Web视频信息提取研究
发布时间:2018-07-17 16:28
【摘要】:在这个信息的时代,网络信息量急剧增加,像百度、Google等通用搜索引擎越来越体会到庞大数据库所带来的查找速度慢、硬件要求高等压力,除此之外,在查找准确率、统一存储、统一显示方面,通用搜索引擎也存在不小的难题,在这种环境下,关注于特定领域的垂直搜索引擎蓬勃发展起来,它没有通用搜索引擎拥有的广度,但它避免了上述缺点。 最近这些年,视频网站如雨后春笋般出现在网络用户面前,由于各视频网站的显示风格和视频数据库不尽相同,所以如何方便、准确地反馈给用户需要的视频是当今需要解决的问题。
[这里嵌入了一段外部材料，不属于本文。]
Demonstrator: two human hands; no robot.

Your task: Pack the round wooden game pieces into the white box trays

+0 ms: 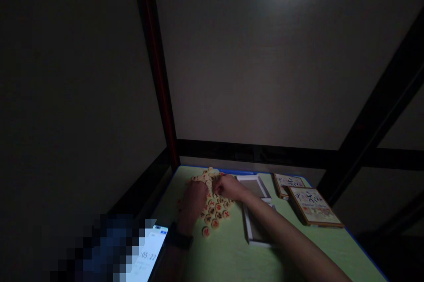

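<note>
Round wooden Chinese chess pieces (218, 207) with red and black characters are spread over the left half of a pale green table (220, 257). Among them my left hand (195, 196) reaches down, its fingers curled and partly hidden behind its back; a dark band (180, 238) circles that wrist. Just to its right, my right hand (227, 186) is closed over the far pieces, fingertips bent together. Whatever either hand grips is too dark and small to make out. The two hands are close together, with several pieces between and in front of them.
Right of the pieces lie two white-rimmed shallow trays (251, 229), partly under my right forearm. Two printed boxes (314, 207) rest at the table's right side. A lit phone (147, 253) shows at lower left. Grey walls (251, 61) stand behind the table.
</note>
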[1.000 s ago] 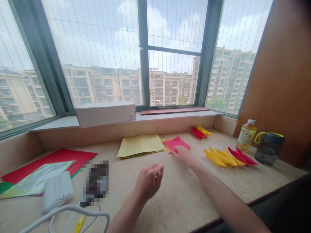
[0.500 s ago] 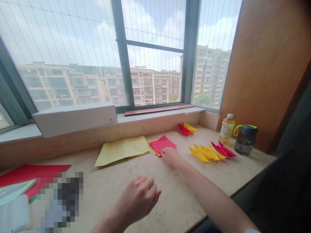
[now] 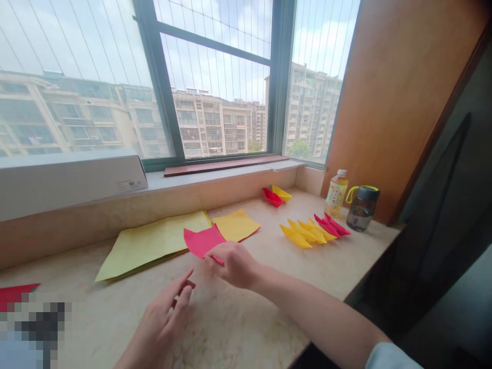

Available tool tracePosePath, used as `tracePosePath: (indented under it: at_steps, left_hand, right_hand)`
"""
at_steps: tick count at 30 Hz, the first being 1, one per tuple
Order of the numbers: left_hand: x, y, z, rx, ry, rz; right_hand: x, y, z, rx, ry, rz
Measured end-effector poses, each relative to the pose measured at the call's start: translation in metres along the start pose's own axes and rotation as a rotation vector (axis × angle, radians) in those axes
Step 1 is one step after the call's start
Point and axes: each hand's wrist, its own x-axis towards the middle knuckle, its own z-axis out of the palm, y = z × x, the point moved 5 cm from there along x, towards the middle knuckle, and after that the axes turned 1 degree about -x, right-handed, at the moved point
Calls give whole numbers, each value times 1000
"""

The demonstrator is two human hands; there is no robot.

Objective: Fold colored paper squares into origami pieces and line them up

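Observation:
My right hand (image 3: 232, 264) pinches the near edge of a pink square sheet of paper (image 3: 203, 242). The sheet is lifted and slightly curved, above the counter in front of larger pale yellow sheets (image 3: 149, 243). Just behind it lies a small stack of square paper (image 3: 237, 224) with a yellow sheet on top. My left hand (image 3: 163, 315) is nearer to me and to the left, empty, its thumb and fingers apart. Over to the right stand several yellow folded paper boats (image 3: 305, 233) beside pink-red ones (image 3: 332, 225).
A red boat (image 3: 272, 198) and a yellow boat (image 3: 282, 193) sit near the sill. A drink bottle (image 3: 336, 193) and a dark-lidded water bottle (image 3: 361, 210) stand far right. A white box (image 3: 69, 182) rests on the sill. Red paper (image 3: 17, 294) lies far left.
My right hand has drawn the pink sheet off the small stack, toward me and left, uncovering yellow paper. My left hand has uncurled. The view has swung right.

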Motion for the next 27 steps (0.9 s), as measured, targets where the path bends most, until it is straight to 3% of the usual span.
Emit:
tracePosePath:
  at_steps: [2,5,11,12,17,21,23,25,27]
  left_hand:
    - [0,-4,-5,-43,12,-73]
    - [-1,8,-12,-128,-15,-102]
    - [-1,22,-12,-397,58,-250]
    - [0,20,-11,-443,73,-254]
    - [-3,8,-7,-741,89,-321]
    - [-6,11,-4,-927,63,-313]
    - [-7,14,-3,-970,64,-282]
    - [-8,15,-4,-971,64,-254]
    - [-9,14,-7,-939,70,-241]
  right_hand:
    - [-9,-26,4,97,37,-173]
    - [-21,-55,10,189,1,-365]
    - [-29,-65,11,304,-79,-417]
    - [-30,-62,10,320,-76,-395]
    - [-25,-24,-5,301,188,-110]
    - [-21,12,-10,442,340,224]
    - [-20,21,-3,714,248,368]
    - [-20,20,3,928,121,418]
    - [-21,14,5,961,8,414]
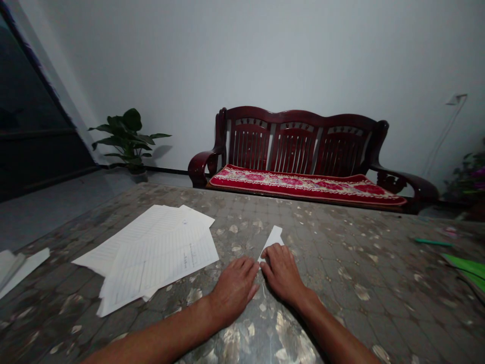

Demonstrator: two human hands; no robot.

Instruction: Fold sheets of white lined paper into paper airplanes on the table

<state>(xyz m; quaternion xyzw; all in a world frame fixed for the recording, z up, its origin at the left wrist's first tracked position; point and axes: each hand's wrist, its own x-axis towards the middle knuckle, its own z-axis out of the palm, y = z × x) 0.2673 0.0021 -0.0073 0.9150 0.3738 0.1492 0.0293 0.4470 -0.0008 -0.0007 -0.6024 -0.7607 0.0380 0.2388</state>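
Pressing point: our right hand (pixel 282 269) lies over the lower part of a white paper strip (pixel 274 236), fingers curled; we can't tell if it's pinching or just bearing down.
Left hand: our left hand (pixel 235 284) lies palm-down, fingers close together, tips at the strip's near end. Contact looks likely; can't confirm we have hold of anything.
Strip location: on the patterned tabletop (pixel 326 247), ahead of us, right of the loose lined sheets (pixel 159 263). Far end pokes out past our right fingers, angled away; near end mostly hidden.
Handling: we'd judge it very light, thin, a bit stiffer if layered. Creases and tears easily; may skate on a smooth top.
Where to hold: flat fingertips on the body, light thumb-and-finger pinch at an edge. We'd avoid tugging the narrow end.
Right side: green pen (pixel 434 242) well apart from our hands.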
另外,有些不法商家、用户在网络上散布扭曲事实视频或色情视频等,这对公众产生了不良影响,相关管理部门需要统一检索网络视频的工具。虽然现在有些搜索引擎与某些视频网站合作,通过传递视频相关信息的方式达到视频的统一检索,但是参与合作的都是较大的视频网站,所以要达到更大范围的视频检索就需要使用Web视频信息提取。 作为垂直搜索引擎和Web视频统一检索的交集,Web视频信息提取得到了人们的重视并将发挥更大的作用,然而在实现过程中,现有的一些网页分类方法和网页净化方法并没有充分考虑Web视频网页的特点,这就造成了效果不佳的困境。 本文从Web视频网站实际出发,首先通过分析视频网站上网页的分类,得出通过对视频播放页进行信息提取可以得到很好效果的结论,然后根据视频播放页的特点描述了通过模板、视觉特征、特征脚本等信息进行网页分类的方法,最后在网页净化方面,可以将视频播放页的噪声分为三类:背景噪声、随机噪声和残留噪声,可以分别通过模板、网页结构和语义分析进行消除。通过实验对比、分析,也证明了在Web视频信息提取中,本文描述的网页分类和网页净化方法能够达到很好的效果。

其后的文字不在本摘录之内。